Не успела Женева проработать в семье Мерфи и недели, как Грэм начал обхаживать ее, вертеться рядом всю первую половину дня, пока Стивен был в детском саду, а уже первоклассник Оливер – в школе. Младшего она забирала в половине первого, старшего – в половине третьего. До этого времени она занималась домашним хозяйством и выполняла различные поручения Селены.

Грэм ни с того ни с сего объявлялся в прачечной и принимался болтать о том, как в колледже он играл в футбол, как мог бы стать профессиональным спортсменом, если бы не травма колена, – да уж, да уж. Рассказывал, как ему пришлось отклонить предложение по работе, но он не мог поступить иначе, ведь «почувствовал, что это не его». От него исходила фальшивая напыщенность, свойственная некоторым мужчинам, призванная скрыть загнанное поглубже чувство неполноценности. Она пыталась дать ему понять, что не заинтересована. Не смотрела в глаза. Отвечала вежливо, но односложно. Бросала:

– Ох, мне уже пора бежать – нужно успеть сделать кое-что до мальчиков.

«Твоих мальчиков, – добавляла она про себя. – Мать которых вас всех содержит. Пока ты занимаешься черт-те чем».

Она хотела уйти, пока не стало слишком поздно. Иногда подобные ситуации упорно не сходят на нет – и приходится вырывать заразу с корнем.

Но Селена рассыпалась в благодарностях и похвалах. Мальчики – обласканные, любимые – были милыми и послушными. Дом – стильным и уютным. Женеве нравилось оставаться одной на хозяйстве – никто не мешал притворяться, будто этот прекрасный коттедж принадлежал ей. Иногда она рылась в ящиках Селены – изучала ее косметику, духи, красивое нижнее белье. Она никогда ничего не трогала. Только рассматривала.

В первый раз он взял ее в прачечной, прямо на сушилке.

Буднично и естественно. Словно это было чем-то само собой разумеющимся.

Она знала, что не обделена внешностью. Возможно, секрет ее привлекательности заключался в чуткости – у нее был самый настоящий талант заботиться об окружающих. Она наслаждалась этим, хотела отдавать, хотела быть удобной. Детям. Старикам. Животным. Она любила проявлять доброту и помогать. Вероятно, именно поэтому она совершенно не умела говорить «нет» – даже когда хотела.

Она выскользнула в прохладную ночь. Перешла через дорогу, села в свою «Тойоту». В комнате мальчиков все еще горел свет. Грэм был не худшим отцом из тех, кого она встречала. И даже не худшим мужем. Этого звания мог бы удостоиться ее собственный родитель, с которым она и знакома-то не была. Едва ли она сумела бы опознать его, как опознают подозреваемых в полицейских участках.

Женева дрожала – было холодно выходить из тепла в ночь. Она нажала кнопку запуска своей новой машины – утешительного приза, доставшегося ей в результате последней трагедии. Двигатель ожил, приборная панель засветилась.

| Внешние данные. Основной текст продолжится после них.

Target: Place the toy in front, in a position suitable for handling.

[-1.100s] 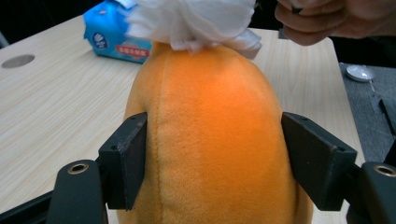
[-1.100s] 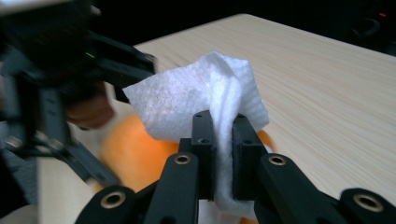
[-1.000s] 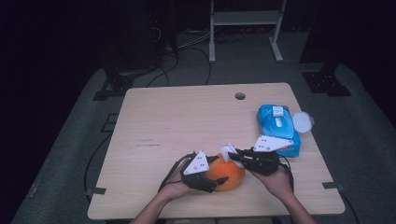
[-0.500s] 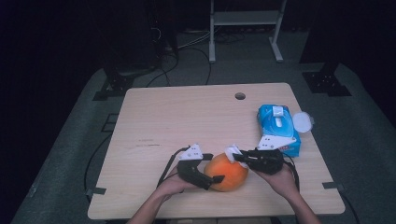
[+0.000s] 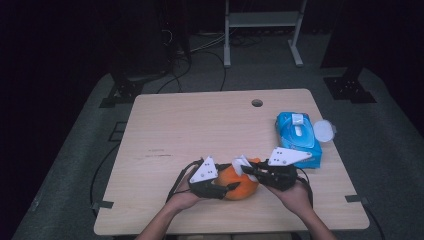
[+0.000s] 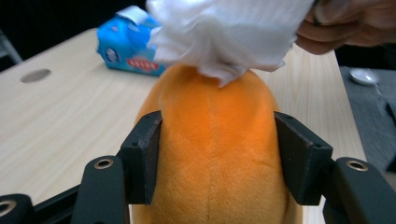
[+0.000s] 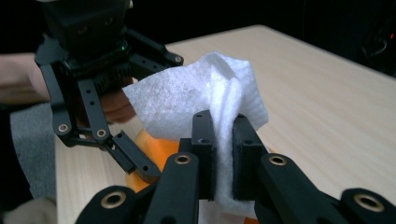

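Orange plush, rounded and seamed down its middle, makes up the soft toy, which is seen at the counter's six-o'clock edge. It is clamped between the jaws of the left tool, which have just been closing. A white wipe, pinched in the right tool, is pressed on the toy's top at twelve o'clock.

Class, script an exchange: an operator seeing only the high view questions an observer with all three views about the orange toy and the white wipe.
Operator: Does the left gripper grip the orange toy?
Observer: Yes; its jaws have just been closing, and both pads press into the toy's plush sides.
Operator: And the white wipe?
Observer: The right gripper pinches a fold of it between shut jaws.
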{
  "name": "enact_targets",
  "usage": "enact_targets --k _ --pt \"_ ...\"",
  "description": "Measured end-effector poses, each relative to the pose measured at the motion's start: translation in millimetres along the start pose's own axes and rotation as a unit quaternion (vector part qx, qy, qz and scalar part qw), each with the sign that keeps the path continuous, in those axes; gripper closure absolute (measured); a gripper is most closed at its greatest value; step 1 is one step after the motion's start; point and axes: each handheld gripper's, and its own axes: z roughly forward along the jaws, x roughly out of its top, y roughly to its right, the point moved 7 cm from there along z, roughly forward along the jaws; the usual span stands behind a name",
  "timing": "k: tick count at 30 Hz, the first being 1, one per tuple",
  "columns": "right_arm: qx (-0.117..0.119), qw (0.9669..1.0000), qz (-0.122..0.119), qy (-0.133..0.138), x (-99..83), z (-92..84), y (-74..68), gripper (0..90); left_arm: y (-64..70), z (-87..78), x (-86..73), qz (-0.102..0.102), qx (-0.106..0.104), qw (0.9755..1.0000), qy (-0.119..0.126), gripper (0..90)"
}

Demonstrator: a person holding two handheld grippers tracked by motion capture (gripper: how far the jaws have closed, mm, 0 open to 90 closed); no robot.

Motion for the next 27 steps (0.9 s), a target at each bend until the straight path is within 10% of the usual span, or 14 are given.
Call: enact_targets --k 10,19,27 --pt "-0.044 0.9968 0.066 -0.015 -28.9 -9.4 43.9 81.4 -1.9 -3.1 -8.5 -0.010 -0.013 0.9998 -0.007 33.6" --pt "-0.016 0.9987 0.048 -0.005 -16.2 -0.4 24.0 81.3 8.4 2.6 -7.6 0.018 -0.026 0.9994 -0.011 30.9" --pt "-0.034 0.9955 0.085 -0.025 -32.4 -6.7 51.4 81.4 8.0 2.8 -8.7 0.011 -0.026 0.9996 -0.004 30.8"
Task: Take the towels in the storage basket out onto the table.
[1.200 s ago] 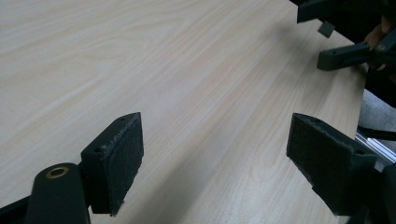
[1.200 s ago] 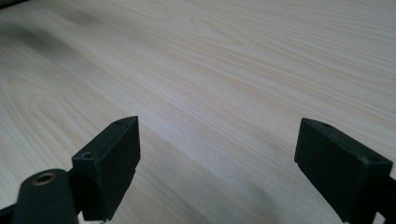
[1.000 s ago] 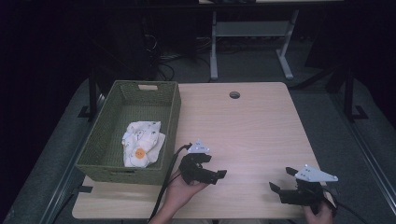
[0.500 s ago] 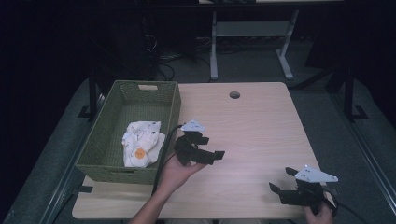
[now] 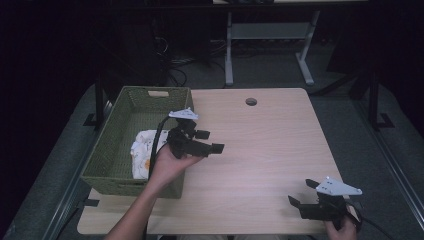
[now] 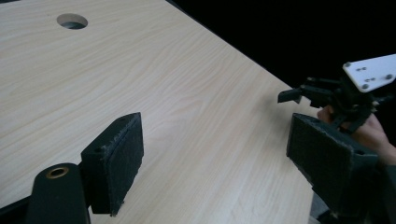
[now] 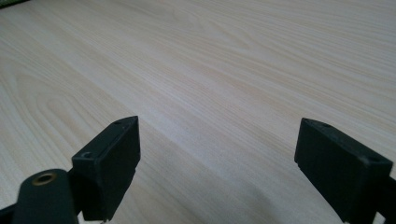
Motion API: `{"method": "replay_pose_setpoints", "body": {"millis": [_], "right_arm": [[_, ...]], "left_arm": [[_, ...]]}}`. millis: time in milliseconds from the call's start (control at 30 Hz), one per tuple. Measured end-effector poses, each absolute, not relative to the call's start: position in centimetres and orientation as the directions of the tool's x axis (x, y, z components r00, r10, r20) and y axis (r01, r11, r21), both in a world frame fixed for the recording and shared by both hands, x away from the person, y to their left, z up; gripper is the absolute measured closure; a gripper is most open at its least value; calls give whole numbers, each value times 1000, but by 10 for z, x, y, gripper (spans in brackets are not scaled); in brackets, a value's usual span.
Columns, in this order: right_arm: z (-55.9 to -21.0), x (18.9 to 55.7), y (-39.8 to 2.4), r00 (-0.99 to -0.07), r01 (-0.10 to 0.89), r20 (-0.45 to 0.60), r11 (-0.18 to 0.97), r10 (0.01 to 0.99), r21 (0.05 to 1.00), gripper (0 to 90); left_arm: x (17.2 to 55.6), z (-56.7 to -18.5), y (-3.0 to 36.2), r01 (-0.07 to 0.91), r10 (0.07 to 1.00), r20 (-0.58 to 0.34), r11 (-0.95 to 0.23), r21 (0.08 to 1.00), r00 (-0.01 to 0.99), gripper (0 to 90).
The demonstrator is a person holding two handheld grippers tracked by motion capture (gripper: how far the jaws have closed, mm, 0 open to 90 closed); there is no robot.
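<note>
Looks like lab or office workroom: pale wood-laminate desk (image 5: 270,150) with round cable hole (image 5: 251,101), grey carpet floor (image 5: 350,107), second metal-legged table (image 5: 270,35) behind, loose cables (image 5: 175,67) on floor, dark surroundings.

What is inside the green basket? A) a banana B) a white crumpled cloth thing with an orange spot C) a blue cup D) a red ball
B: in the high view, the green basket at the table's left holds a white crumpled cloth with an orange spot, just behind the left gripper, whose jaws stand open and hold nothing.
</note>
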State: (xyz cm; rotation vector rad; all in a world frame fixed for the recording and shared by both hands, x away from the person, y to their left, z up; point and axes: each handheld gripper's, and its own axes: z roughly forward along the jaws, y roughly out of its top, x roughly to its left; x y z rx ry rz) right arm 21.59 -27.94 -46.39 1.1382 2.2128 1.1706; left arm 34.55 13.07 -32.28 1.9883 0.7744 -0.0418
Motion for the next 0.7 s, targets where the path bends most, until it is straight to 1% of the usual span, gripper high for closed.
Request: {"method": "replay_pose_setpoints", "body": {"millis": [300, 400, 433, 533, 700], "right_arm": [[-464, 216, -281, -595, 477, 30, 323, 803, 818, 139], [-464, 216, -282, -595, 478, 30, 323, 803, 817, 139], [-464, 216, -281, -594, 477, 29, 323, 804, 817, 139], [-464, 216, -281, -593, 478, 26, 326, 804, 816, 139], [-465, 216, -281, -593, 478, 26, 326, 805, 816, 139]], "left_arm": [[359, -320, 160, 566, 483, -378, -338, 752, 790, 190], [363, -319, 172, 577, 493, -382, -339, 743, 781, 190], [366, -319, 181, 584, 503, -388, -324, 744, 772, 192], [368, -319, 190, 595, 514, -395, -311, 741, 761, 192], [373, -320, 213, 614, 555, -395, -287, 735, 732, 202]]}}
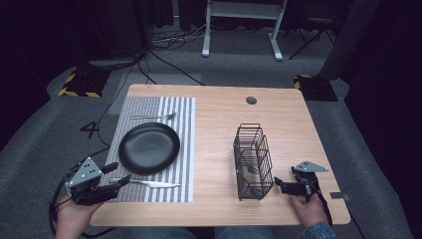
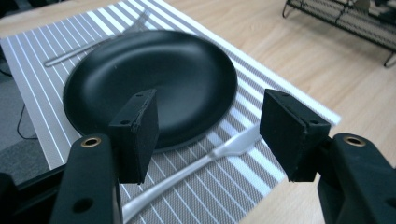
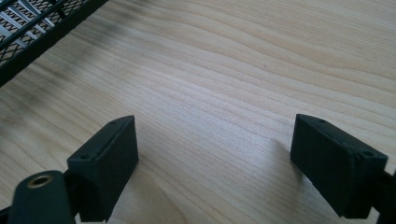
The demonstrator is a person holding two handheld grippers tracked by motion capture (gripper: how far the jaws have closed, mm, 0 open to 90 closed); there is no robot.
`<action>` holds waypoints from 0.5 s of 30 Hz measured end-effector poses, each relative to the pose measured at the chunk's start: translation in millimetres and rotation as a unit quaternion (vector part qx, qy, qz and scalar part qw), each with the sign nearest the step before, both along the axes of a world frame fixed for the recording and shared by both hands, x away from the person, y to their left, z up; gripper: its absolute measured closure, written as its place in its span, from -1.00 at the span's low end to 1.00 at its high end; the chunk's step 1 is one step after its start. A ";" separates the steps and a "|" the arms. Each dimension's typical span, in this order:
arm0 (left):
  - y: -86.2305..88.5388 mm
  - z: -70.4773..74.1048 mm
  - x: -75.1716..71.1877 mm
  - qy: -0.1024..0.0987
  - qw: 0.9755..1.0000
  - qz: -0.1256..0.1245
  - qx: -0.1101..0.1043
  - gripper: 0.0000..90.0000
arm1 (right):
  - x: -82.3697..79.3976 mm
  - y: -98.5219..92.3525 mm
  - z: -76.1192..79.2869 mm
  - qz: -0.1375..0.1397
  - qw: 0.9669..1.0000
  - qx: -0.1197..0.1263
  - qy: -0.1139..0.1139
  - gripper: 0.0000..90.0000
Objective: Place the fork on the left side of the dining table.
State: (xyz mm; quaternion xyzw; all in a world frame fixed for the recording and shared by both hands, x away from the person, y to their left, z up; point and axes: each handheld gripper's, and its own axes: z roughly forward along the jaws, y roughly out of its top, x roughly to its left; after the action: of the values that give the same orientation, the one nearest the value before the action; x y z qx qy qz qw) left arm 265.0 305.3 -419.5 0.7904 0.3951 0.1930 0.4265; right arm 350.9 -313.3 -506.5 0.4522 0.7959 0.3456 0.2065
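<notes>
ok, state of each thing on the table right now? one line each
left gripper: jaws open, over the knife's handle, not gripping
right gripper: jaws open, nothing between them, beside the rack
knife: flat on the placemat, near side of the plate
fork: flat on the placemat, far side of the plate
plate: upright, empty
wire rack: standing on bare table
placemat: flat

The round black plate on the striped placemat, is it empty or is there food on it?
Empty. The round black plate shows a bare, clean surface.
</notes>
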 end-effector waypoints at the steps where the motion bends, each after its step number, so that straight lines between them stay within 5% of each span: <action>1: 0.4 -3.1 -0.8 0.003 1.000 -0.004 0.000 -0.17 | 0.0 0.0 0.0 0.000 1.000 0.000 0.000 -0.67; 9: -5.1 -33.8 -3.1 0.045 0.998 -0.045 0.020 -0.24 | 0.0 0.0 0.0 0.000 1.000 -0.001 -0.001 -0.66; 15: -9.2 -49.1 -5.4 0.064 0.997 -0.044 0.031 -0.29 | 0.0 0.0 0.0 0.000 1.000 -0.001 -0.001 -0.66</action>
State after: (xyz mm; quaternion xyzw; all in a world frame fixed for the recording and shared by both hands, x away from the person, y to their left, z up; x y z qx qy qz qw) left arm 259.6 296.1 -468.6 0.8307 0.3798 0.1354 0.3839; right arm 350.9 -313.3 -506.5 0.4518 0.7960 0.3455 0.2073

Люди перестали говорить друг с другом – и ей это нравилось. Миром правил «Инстаграм». Пользователи транслировали вовне только лучшие моменты своих жизней, изрядно припудренные встроенными фильтрами, а все остальное старались похоронить подальше от чужих глаз. Все скучное, постыдное, порочное. Все неудачные предприятия и начинания. Все это было надежно спрятано. Но куда?

Она тронулась. Воздух в машине постепенно нагревался, напряжение уходило. Она не стала включать музыку, не стала доставать смартфон. До дома было рукой подать – она жила прямо за железнодорожными путями, поодаль от просторных коттеджей и ухоженных парков, за супермаркетом и кладбищем. Ее аккуратный низкий многоквартирный домишко примостился напротив искусственного озера с бьющим из центра фонтаном. Берега были облеплены деревьями и скамейками, поблизости пестрела детская площадка. Пруд облюбовало семейство уток – птицы возвращались сюда каждый год. Район не был фешенебельным, но в отличие от мест, где она жила раньше, не выглядел мрачным и заброшенным.